Analgesics have a spotty history of switching to OTC. According to common wisdom, the FDA would not approve aspirin today much less allow it to go OTC. The same could be said for acetaminophen (overdose of which is the leading cause of liver failure in the US) and the numerous non-steroidal anti-inflammatory drugs and combinations that, by inference to medicines withdrawn during the 2000s, could be linked to organ failure and heart disease.
Sumatriptan, the active ingredient in the branded migraine medicine Imitrex, is often touted as a potential OTC switch. Sumatriptan has been approved OTC in the UK, but GSK appears to have abandoned its attempts to gain stateside approval.

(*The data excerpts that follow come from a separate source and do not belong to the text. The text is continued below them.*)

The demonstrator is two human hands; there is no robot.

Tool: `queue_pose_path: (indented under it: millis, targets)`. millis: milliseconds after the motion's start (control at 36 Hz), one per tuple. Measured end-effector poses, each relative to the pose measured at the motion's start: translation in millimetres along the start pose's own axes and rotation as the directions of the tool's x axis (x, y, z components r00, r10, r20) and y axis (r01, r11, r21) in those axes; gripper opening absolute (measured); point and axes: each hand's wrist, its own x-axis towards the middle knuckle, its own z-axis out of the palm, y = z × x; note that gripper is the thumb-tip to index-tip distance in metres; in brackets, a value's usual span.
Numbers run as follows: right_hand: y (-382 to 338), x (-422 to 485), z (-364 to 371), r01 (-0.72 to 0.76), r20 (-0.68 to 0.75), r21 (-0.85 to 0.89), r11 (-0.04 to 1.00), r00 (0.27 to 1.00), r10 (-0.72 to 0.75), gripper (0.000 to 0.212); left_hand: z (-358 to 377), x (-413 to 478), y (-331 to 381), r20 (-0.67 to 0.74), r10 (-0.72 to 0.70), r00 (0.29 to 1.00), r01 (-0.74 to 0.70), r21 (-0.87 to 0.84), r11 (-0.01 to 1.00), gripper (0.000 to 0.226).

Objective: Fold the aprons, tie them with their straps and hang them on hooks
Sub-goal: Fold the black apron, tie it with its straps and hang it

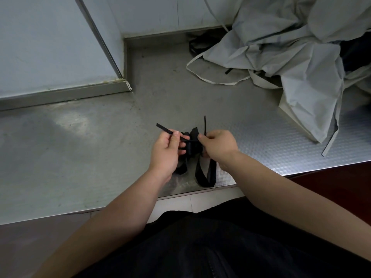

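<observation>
Closest to the person are the two bare forearms, which reach forward over the front edge of the counter (90, 153). The left hand (167, 151) has its fingers curled and pinches one thin black strap (163, 128), whose free end sticks out up and to the left past the thumb. The right hand (217, 146) is also clenched, around the second strap (205, 125), and that end stands almost upright just behind its knuckles. Between the two hands, touching both, is the black apron (191, 146), folded into a small bundle that appears to rest on the counter; it is equally near to both hands. The straps leave the middle of the bundle toward each hand, so the line of pulling goes from left to right across it. I judge that the knot is at the tightening step, and that the next pull should go outward along this line. Under the right hand, on the side toward the person, a wide black loop (202, 175) hangs from the bundle down to the counter's front edge. Probably it is the part for hanging, but no hook is in view. Far beyond the right hand and to its right, a heap of grey aprons (291, 61) lies crumpled and not yet folded, with pale straps trailing out of it, so most of the task seems to remain.
</observation>
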Motion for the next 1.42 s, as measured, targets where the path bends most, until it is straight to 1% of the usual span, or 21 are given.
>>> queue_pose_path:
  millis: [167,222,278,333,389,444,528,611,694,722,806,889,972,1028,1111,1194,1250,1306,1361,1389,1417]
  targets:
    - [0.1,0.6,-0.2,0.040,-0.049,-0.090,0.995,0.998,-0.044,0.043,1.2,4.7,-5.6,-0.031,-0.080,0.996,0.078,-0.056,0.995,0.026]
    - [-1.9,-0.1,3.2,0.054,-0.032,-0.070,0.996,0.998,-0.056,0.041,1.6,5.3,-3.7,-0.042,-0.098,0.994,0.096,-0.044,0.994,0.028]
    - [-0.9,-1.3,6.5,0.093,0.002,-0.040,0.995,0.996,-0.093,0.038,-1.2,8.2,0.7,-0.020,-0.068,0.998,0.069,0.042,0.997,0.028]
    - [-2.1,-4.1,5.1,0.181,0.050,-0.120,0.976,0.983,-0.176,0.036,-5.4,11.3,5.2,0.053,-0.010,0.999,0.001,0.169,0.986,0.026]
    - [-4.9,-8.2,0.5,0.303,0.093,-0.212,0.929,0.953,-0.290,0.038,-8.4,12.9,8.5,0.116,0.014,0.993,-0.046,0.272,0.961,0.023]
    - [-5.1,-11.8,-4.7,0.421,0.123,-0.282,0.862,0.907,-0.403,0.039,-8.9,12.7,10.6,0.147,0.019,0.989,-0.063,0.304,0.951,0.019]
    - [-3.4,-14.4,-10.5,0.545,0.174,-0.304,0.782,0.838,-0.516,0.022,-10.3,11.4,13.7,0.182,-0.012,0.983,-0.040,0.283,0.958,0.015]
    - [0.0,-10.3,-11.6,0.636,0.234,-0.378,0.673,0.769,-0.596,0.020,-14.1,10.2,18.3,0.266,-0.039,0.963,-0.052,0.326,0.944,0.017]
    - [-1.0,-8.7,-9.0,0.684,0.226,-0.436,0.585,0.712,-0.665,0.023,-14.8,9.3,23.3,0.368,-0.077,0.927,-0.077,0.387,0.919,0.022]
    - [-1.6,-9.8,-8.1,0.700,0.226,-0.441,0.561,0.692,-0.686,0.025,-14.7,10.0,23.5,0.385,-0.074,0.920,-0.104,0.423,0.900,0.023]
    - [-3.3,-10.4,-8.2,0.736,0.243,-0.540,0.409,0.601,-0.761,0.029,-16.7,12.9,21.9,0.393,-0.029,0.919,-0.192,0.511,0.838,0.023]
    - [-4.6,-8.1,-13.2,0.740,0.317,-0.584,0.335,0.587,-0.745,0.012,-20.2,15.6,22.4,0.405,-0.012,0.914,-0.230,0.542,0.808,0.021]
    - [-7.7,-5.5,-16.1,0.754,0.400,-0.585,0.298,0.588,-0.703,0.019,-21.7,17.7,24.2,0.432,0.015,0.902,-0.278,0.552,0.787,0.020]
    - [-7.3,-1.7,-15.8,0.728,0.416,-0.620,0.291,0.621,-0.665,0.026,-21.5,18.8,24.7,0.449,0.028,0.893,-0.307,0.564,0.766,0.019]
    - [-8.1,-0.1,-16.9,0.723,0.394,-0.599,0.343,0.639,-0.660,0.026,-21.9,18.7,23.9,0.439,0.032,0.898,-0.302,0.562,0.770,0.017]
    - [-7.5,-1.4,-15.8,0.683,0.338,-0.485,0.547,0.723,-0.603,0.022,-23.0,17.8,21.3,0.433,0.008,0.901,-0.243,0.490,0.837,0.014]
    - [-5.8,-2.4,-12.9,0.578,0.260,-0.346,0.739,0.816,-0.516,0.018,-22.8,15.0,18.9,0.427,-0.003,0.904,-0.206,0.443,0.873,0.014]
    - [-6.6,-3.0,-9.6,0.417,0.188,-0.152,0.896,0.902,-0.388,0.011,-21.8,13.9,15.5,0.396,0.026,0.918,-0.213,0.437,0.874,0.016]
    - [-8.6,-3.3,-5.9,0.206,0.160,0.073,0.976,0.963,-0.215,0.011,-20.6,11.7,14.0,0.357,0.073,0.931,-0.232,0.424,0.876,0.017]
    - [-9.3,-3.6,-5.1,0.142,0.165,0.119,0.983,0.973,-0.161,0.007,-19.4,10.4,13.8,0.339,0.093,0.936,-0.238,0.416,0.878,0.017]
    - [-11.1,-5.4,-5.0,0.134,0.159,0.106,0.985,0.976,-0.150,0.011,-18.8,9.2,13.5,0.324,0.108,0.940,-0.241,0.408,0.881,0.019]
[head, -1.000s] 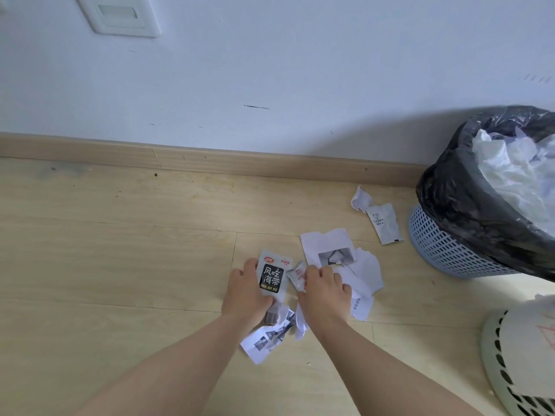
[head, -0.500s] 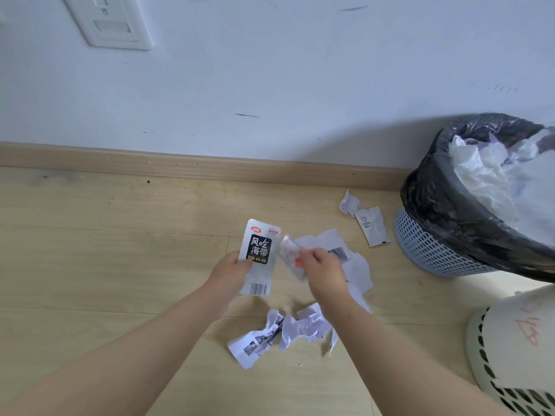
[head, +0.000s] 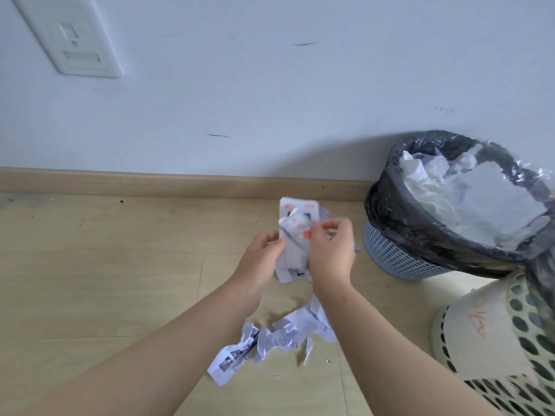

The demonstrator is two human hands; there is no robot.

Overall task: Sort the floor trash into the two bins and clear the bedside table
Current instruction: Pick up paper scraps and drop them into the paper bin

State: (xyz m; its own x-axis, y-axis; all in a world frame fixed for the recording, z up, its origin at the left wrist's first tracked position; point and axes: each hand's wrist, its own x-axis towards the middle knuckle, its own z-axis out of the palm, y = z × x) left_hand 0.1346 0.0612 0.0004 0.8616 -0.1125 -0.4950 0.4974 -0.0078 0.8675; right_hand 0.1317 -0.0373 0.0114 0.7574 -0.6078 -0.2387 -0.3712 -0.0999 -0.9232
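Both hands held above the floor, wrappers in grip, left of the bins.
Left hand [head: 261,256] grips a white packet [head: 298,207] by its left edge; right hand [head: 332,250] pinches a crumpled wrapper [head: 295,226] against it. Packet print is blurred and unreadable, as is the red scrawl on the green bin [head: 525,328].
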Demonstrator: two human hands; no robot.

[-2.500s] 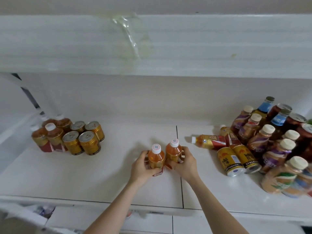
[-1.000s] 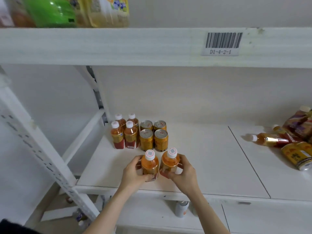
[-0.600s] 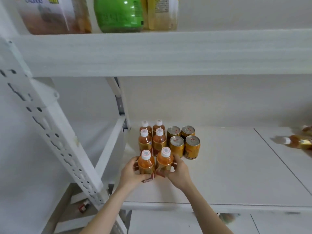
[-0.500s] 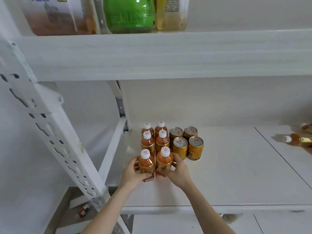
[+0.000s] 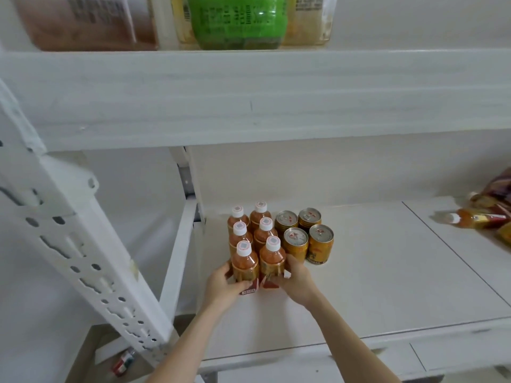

Sleep aids have been cited as potential switches as well, for example Ambien (Sanofi), Lunesta (Sepracor), and Rozerem (Takeda). Of the three, the FDA is likely to approve only Rozerem due to its exemplary safety profile and novel mechanism of action. Other potential therapeutic areas being discussed for switches include benign prostate enlargement, urinary incontinence, cholesterol lowering, and erectile dysfunction.
Merck has thrice submitted Mevacor for OTC approval but was denied each time. “It’s not so much that Mevacor is unsafe, but that particular ailment has no symptoms, and you don’t know if the medicine is working without blood tests,” notes Mahecha.
Drug categories that are poor bets for pure OTC status might benefit from a ‘behind-the-counter’ (BTC) strategy that combines ease of access, significant price reduction compared with Rx, but some level of supervision. The poster child for BTC access is Plan B, a ‘morning-after’ contraceptive marketed by Teva. The product consists of a single high dose of the contraceptive levonorgestrel and costs $50 or more. Customers must ask for the drug and demonstrate that they are at least 18 years old.
BTC status plays nicely with US pharmacists’ desire to get more involved in healthcare counseling and delivery, as they already are in the UK and Europe. But it will take more than proof of age to convince FDA to confer BTC status to statins or agents for prostate, sleep, erectile, or urinary disorders.
In a BTC setting, each of these therapeutic classes will require a unique information program and, in the case of statins, testing as well. For erectile drugs, pharmacists will need to check the patient’s history for nitrate use and the possibility of over-use of erection-enhancing agents. Pharmacies earn more for generics, generally, than for branded products, notes Mahecha, “and this has been the traditional concern, for manufacturers, with going behind the counter. They fear that pharmacists will recommend a more profitable generic.”
While US pharmacy associations favor pharmacist’s new roles as counselors and healthcare providers, the large chains dominating US pharmacy are primarily interested in volume. Moreover, for BTC to work in the US, apothecaries need a strategy for generating revenue from value-added diagnostic and counseling services.
At the same time, manufacturers must compete with nearly fully reimbursed Rx generic competitor products. (OTC drugs are not covered by US pharmacy plans.) Brand value looms large in Rx-to-OTC (or BTC) switches. The question for the US pharmaceutical industry is whether that value suffices to compensate all stakeholders, including patients.
Manufacturers committed to a BTC strategy will need to exploit this value and price products aggressively enough so pharmacists can profit, while simultaneously eliminating incentives to push customers toward generics. They may succeed, according to Mahecha, if they can somehow engage insurers to provide at least partial coverage for branded OTC and BTC products.